LaunchCode-Code-Connect/Q2-2025-software-dev-project-challenge

Folders and files

NameName
Last commit message
Last commit date

Latest commit

 

History

2 Commits
 
 

Repository files navigation

Project Title: Large-Scale E-Commerce Sales Analytics (MySQL Edition)

Premise

Create an end-to-end application that:

  1. Generates a large CSV file of synthetic e-commerce sales data.
  2. Uploads this CSV data into a MySQL database via the application.
  3. Stores the data in MySQL tables optimized for large-scale queries (e.g., proper indexing).
  4. Provides ways to download data or aggregated reports from the application (via CSV or other formats).
  5. Offers analytics endpoints (e.g., total sales over time, top products) for your front end app.

This project focuses on data efficiency: handling millions of records, ensuring queries remain performant, and demonstrating how to load and retrieve data at scale using MySQL.


High-Level Requirements

  1. Data Generation

    • A Node.js script that creates a large synthetic dataset simulating realistic orders (user IDs, products, countries, etc.).
    • The script outputs a CSV file with columns such as:
      • order_id, order_date, user_id, product_id, quantity, price, total_amount, country, city.
  2. Data Ingestion (MySQL)

    • A table schema (e.g., orders) stored in MySQL, with indexes on key columns (like order_date or product_id) to handle large volumes efficiently.
    • A process (called from the frontend app) that uploads the CSV into MySQL.
  3. Front-End / App Integration

    • Users can upload the large CSV file through the app.
    • The app provides analytics endpoints to report on:
      • Summarize total sales per day, top-selling products, busiest regions, etc.
    • The app can export data subsets or aggregated stats as CSV.
  4. Data Efficiency Considerations

    • Use appropriate indexes to improve query performance on large data sets.
    • Consider advanced MySQL features like partitioning on order_date if dealing with millions of rows.
    • For high-traffic scenarios, you can implement caching in your backend.
  5. Deployment & Workflow

    • Provide instructions on how to build/run the application locally.
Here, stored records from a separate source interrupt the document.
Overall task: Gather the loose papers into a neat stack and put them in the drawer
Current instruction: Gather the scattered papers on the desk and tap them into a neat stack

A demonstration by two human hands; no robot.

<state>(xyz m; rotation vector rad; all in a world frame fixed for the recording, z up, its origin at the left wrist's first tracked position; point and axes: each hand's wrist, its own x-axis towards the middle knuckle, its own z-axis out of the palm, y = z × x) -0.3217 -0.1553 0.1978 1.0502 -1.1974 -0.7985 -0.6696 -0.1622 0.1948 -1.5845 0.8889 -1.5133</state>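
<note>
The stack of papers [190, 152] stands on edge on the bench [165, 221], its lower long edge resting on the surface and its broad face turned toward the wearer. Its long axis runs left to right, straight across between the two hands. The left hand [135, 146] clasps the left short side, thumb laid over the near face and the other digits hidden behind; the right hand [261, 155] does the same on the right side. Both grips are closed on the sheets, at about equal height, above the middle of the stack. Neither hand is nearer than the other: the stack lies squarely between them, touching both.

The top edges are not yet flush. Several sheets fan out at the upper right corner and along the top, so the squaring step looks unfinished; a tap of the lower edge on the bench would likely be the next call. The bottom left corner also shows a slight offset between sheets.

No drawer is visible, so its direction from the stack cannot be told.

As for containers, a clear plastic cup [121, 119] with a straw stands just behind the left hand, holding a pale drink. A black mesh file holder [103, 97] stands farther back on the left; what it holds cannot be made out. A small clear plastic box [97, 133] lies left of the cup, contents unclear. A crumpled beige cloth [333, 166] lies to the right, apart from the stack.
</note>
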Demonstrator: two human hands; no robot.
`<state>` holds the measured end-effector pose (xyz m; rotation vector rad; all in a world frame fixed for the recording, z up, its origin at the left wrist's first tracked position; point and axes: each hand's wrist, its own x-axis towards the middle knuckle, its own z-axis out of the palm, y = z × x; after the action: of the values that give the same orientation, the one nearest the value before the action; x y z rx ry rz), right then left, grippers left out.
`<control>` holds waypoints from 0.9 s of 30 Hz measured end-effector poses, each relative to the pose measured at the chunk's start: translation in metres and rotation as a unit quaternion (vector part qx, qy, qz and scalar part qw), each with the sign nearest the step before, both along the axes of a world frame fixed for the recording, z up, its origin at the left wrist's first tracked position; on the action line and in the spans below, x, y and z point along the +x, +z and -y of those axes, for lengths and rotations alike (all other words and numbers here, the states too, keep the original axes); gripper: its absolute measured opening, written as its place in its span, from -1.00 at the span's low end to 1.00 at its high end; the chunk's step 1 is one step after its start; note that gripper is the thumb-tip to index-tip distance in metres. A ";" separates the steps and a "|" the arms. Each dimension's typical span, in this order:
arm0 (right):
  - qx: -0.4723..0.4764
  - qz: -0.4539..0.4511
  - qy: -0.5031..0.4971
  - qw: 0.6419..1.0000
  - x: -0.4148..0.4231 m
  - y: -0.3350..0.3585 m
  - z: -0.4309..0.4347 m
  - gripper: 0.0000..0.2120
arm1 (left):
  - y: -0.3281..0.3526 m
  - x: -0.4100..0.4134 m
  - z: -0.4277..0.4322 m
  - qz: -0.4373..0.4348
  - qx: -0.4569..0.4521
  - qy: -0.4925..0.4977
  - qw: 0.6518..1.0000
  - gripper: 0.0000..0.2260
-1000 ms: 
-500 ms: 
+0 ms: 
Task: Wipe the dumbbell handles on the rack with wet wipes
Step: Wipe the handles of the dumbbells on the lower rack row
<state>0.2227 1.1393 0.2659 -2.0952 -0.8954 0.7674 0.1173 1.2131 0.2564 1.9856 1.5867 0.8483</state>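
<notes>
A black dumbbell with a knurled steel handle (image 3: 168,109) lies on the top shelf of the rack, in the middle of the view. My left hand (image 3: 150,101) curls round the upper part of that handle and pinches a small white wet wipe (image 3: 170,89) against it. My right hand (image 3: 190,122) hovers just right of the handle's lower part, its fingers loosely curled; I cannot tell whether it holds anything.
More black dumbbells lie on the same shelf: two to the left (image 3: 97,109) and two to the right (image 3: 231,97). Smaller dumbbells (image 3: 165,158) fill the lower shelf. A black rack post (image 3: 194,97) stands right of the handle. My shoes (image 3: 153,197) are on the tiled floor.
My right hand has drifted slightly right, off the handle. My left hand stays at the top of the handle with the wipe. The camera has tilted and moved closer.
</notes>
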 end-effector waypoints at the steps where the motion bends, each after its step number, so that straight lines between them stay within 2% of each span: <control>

Below is an example Node.js script that generates a large CSV file with random e-commerce orders. By default, it creates a file named synthetic_orders.csv with 1,000,000 rows, but you can adjust the 'numRecords' parameter value as needed. In the final app, we want you to report on 5-10 million rows of 'orders' data. If your computer's resources are limited, stick to 1,000,000 rows or less.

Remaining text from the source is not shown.